After locating the line that contains "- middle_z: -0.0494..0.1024" in the data below, set down exactly that line and each one after it through the line that contains "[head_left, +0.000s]", and nothing more.

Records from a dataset
BEGIN

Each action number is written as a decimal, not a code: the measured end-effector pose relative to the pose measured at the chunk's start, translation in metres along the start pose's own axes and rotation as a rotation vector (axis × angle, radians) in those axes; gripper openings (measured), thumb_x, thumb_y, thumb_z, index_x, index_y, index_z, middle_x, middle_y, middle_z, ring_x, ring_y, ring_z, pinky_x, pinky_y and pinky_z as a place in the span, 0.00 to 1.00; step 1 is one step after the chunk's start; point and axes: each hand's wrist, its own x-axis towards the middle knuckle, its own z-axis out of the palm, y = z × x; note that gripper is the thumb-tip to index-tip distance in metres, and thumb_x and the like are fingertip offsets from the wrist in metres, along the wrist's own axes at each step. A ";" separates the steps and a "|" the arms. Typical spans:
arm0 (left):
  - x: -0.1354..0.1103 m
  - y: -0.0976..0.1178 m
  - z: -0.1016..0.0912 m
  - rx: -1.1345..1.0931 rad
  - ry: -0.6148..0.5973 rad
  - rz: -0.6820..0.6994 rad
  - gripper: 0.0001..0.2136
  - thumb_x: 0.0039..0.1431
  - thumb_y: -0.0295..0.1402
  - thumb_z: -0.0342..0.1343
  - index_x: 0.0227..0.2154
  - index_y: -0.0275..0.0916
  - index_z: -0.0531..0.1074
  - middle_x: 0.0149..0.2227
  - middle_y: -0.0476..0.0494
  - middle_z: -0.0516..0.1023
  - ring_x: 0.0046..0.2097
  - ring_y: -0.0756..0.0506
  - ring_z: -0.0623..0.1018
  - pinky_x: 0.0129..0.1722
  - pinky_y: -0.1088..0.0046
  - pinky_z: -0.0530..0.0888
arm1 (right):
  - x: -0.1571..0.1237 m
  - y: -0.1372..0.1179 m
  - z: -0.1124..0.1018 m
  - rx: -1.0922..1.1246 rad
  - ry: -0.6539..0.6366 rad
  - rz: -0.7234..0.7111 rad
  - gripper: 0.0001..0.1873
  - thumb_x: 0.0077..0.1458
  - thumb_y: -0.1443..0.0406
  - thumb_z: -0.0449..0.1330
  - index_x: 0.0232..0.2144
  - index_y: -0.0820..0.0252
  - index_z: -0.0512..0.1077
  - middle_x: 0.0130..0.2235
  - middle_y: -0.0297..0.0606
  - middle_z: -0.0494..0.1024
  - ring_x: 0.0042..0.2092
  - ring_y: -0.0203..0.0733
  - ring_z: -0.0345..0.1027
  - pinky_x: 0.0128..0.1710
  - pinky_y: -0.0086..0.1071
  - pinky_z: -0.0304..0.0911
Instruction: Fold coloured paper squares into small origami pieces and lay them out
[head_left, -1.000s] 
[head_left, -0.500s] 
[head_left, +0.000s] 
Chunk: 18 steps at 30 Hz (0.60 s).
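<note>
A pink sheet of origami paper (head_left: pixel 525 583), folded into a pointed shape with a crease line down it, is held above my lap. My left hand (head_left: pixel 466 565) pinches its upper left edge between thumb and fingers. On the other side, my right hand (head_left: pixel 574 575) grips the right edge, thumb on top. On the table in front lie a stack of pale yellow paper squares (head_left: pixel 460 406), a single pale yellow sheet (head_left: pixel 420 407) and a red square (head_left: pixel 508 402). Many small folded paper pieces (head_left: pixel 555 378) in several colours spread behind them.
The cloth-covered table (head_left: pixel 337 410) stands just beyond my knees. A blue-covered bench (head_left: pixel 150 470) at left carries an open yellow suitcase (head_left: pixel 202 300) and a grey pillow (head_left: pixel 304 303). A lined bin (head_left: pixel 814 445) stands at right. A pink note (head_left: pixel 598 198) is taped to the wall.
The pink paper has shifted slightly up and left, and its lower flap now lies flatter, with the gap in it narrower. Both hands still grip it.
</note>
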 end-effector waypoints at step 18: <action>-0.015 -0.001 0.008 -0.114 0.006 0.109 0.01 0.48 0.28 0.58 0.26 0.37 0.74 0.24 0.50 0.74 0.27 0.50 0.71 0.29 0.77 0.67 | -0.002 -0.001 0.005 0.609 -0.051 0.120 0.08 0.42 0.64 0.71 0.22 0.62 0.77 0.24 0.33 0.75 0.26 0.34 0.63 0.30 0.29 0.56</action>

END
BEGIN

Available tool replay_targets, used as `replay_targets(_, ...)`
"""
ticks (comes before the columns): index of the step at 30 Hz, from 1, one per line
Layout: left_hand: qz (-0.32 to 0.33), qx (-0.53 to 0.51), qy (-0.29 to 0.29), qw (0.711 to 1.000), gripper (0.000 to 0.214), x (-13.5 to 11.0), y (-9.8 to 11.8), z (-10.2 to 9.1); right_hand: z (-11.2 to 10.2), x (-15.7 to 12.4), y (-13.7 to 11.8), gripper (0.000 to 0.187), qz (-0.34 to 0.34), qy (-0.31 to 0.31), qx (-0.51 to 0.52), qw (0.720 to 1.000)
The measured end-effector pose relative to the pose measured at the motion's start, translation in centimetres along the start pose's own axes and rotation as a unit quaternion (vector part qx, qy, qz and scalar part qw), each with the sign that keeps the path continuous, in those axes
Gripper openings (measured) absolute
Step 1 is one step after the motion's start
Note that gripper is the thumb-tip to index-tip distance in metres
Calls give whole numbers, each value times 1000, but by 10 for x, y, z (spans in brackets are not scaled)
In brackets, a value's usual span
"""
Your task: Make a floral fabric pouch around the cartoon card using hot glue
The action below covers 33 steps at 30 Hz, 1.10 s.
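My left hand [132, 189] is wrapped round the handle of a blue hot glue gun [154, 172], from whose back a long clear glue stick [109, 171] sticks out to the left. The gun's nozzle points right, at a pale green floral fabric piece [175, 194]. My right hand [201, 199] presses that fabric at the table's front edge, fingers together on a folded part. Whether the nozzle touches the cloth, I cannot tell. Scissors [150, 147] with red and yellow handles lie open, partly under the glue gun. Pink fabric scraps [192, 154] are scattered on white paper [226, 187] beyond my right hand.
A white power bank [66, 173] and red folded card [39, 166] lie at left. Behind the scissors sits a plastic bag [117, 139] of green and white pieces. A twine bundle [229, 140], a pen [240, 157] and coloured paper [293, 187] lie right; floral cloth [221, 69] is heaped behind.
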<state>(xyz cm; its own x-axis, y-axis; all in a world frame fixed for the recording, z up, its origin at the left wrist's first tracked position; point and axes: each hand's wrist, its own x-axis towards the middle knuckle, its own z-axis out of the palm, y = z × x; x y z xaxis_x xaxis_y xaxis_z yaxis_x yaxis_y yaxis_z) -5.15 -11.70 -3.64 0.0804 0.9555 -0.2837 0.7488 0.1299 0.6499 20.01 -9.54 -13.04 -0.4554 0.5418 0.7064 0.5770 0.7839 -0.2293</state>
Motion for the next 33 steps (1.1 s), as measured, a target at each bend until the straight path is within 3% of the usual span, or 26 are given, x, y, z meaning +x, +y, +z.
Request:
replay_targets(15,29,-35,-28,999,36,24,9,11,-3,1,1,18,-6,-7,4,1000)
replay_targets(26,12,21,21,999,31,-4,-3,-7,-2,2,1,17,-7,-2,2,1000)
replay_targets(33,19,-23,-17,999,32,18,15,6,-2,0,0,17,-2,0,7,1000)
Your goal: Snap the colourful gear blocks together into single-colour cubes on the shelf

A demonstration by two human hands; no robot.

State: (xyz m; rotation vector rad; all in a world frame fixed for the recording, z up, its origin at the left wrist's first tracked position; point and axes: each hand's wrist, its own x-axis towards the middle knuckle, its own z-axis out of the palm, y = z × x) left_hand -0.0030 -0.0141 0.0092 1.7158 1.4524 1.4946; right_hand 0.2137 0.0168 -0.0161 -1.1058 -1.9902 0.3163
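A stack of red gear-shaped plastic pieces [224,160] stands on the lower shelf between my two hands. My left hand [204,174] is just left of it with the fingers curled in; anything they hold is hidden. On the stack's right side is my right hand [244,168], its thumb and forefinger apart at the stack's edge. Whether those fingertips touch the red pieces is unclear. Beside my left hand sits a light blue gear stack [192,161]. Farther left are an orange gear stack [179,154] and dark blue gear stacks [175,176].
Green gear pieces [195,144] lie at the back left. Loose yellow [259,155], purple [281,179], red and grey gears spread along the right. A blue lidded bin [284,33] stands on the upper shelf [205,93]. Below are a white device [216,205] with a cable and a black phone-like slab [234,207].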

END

## RESPONSE TO THIS EXERCISE:
  - middle_z: -0.0494..0.1024
  - ring_x: 0.0042..0.2092
  - ring_y: -0.0203..0.0733
  - ring_z: -0.0345..0.1027
  - pinky_x: 0.0128..0.1710
  - pinky_y: -0.0086..0.1071
  - pinky_z: -0.0304..0.0911
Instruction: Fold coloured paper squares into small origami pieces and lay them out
[head_left, -1.000s] 
[head_left, -0.500s] 
[head_left, +0.000s] 

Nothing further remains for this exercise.